Issue Repairing HA

Software-based VM-centric and flash-friendly VM storage + free version

Moderators: anton (staff), art (staff), Max (staff), Anatoly (staff)

Post Reply
andrew.kns
Posts: 8
Joined: Wed Sep 11, 2024 8:04 pm

Wed Sep 11, 2024 8:31 pm

Firstly, I am using a 2-node vSAN Free, hyper converged deployment where the vSAN controller is running as a virtual machine and the raid controller is parsed directly to the VM on each node.

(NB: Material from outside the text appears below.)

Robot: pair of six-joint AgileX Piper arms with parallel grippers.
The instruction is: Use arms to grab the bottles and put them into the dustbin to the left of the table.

After performing a routine maintenance on my master node that involved a reboot, all but one of my LUN's recovered to HA status. LUN 'VMPool01' became split into 'VMPool01-01' & 'VMPool01-02'. Normally the alias on the master node is hidden and only the partner node alias shows inside the web dashboard however for this LUN both alias were now showing. There also appeared to be some sync issues so for these reasons I decided to clear the configuration on the master node so that I could resync from the partner node.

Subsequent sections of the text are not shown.